__EXERCISE DETAILS__. Task for the records below: please retype exactly and only the lines from the first through the one with "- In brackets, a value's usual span", with every picture omitted.

__DATA LISTING__.
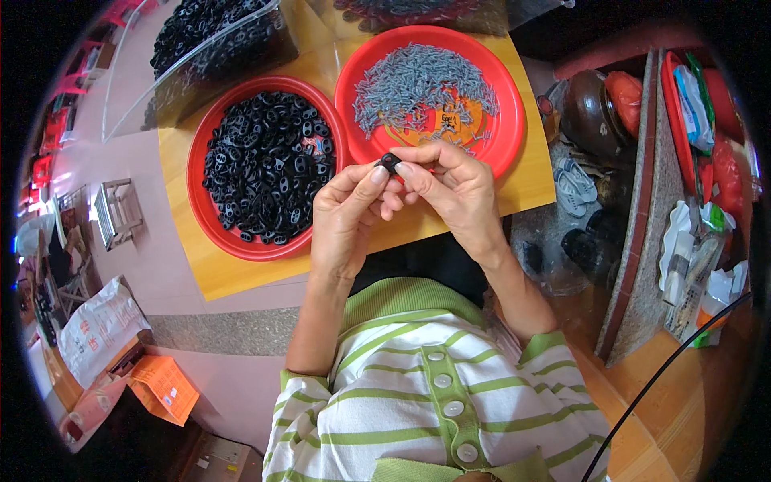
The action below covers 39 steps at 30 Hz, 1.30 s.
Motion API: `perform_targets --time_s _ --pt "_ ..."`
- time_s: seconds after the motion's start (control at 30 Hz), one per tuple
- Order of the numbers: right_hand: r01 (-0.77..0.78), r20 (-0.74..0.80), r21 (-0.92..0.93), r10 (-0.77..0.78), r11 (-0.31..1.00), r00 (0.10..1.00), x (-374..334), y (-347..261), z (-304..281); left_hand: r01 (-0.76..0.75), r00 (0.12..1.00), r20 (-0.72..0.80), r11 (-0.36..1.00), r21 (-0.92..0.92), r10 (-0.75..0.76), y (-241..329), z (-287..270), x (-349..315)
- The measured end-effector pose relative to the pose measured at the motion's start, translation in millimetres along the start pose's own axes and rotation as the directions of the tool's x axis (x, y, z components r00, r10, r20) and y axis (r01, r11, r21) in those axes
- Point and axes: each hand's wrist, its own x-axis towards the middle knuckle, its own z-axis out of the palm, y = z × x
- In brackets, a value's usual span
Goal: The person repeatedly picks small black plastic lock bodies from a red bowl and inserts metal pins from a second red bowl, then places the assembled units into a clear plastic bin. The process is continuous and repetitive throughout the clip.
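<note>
Between the thumbs and fingertips of both hands is a small black plastic piece [389, 163], held over the table's near edge. My left hand [351, 201] pinches it from the left, my right hand [451, 189] from the right. Whether a screw is in the piece is too small to tell. Left of my hands stands a red round tray [195, 201] heaped with black two-holed plastic pieces [261, 165]. Just beyond my right hand lies a red plate [514, 120] with a pile of grey screws [422, 80], its printed orange middle partly showing.
A clear bin of black pieces [217, 48] stands at the far left of the yellow table [233, 277], and clear bags [426, 12] lie at the back. A metal stool [118, 213] and an orange basket [163, 390] are left. Slippers [574, 186] and a brown jar [590, 108] sit right, beside a ledge.
</note>
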Motion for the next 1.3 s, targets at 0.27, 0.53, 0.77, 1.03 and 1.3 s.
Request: perform_targets --time_s 0.27,0.53,0.77,1.03,1.3 --pt "0.077 -0.008 0.035 -0.077 0.996 0.997 -1.4 -4.7 5.2 -0.155 0.988 -0.007 0.982 0.108 0.157 1.6 12.0 -4.4" --pt "0.148 -0.013 -0.137 -0.151 0.979 0.988 -2.0 -4.2 2.7 -0.192 0.977 -0.067 0.973 0.125 0.201 -3.0 15.5 -5.3" --pt "0.23 0.02 -0.421 -0.245 0.877 0.969 -2.3 -15.1 10.6 -0.198 0.961 -0.188 0.979 0.049 0.204 -4.6 13.7 -3.3" --pt "0.295 0.056 -0.461 -0.305 0.837 0.951 0.7 -16.6 2.6 -0.236 0.95 -0.222 0.971 -0.045 0.221 -9.9 25.5 -1.9" --pt "0.002 0.159 0.008 -0.004 1.0 0.987 -3.1 -15.2 -8.7 -0.412 0.91 0.144 0.892 0.185 0.39 -5.7 10.0 -8.0"
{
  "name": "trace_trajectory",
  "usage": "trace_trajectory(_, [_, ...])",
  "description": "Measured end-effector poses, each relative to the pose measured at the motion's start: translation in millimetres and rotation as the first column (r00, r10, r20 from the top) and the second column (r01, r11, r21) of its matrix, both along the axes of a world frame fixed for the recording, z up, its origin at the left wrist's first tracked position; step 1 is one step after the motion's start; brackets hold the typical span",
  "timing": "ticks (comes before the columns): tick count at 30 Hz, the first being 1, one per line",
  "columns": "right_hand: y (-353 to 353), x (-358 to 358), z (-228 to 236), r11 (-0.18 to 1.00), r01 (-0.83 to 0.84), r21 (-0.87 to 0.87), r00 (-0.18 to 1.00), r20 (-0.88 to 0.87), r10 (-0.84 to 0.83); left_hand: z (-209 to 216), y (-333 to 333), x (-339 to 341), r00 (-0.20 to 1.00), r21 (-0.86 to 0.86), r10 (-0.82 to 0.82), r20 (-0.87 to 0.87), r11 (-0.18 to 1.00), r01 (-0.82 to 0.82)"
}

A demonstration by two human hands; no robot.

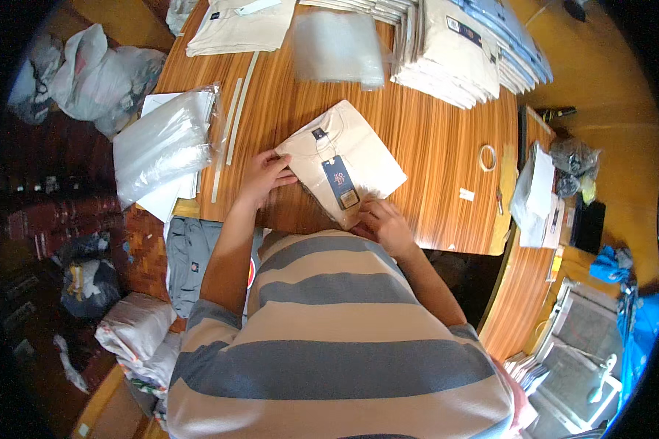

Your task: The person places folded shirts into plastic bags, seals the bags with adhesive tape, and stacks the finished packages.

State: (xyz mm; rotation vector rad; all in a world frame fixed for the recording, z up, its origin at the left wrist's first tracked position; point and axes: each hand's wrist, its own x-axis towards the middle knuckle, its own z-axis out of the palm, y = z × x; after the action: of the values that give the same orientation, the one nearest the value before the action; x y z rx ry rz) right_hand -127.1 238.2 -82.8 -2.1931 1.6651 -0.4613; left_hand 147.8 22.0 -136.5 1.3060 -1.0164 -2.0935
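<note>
A folded cream shirt (370,154) lies turned at an angle on the wooden table in front of me. It appears to be in a clear plastic bag, whose shine shows near my body. A navy hang tag (337,175) on a string rests on its front, below a small dark neck label (319,134). My left hand (265,178) grips the shirt's left corner with bent fingers. At the near corner, the fingers of my right hand (386,228) are closed on the bag's crumpled plastic edge (366,201).
Stacks of bagged cream shirts (450,55) and blue shirts (523,44) stand at the far right. Clear bags (337,47) lie beyond the shirt, more bags (165,143) at left. A tape roll (487,157) and a small cutter (499,203) lie at right.
</note>
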Motion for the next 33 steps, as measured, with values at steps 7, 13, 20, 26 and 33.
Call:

__YOUR SOLUTION__.
The action below covers 39 steps at 30 Hz, 1.30 s.
Motion API: `perform_targets --time_s _ --pt "_ ..."`
- time_s: seconds after the motion's start (control at 30 Hz), one per tuple
- Order of the numbers: right_hand: r01 (-0.77..0.78), r20 (-0.74..0.80), r21 (-0.92..0.93), r10 (-0.77..0.78), r11 (-0.31..1.00), r00 (0.10..1.00), x (-374..334), y (-347..261), z (-304..281); left_hand: r01 (-0.76..0.75), r00 (0.12..1.00), r20 (-0.72..0.80), r11 (-0.36..1.00), r21 (-0.92..0.92), r10 (-0.75..0.76), y (-241..329), z (-287..270), x (-349..315)
- The measured end-effector pose relative to the pose measured at the motion's start, translation in millimetres along the start pose's own axes and rotation as the directions of the tool's x axis (x, y, z components r00, r10, r20) and y axis (r01, r11, r21) in those axes
- Point and axes: each hand's wrist, its own x-axis towards the middle knuckle, its own z-axis out of the palm, y = z × x
- In brackets, a value's usual span

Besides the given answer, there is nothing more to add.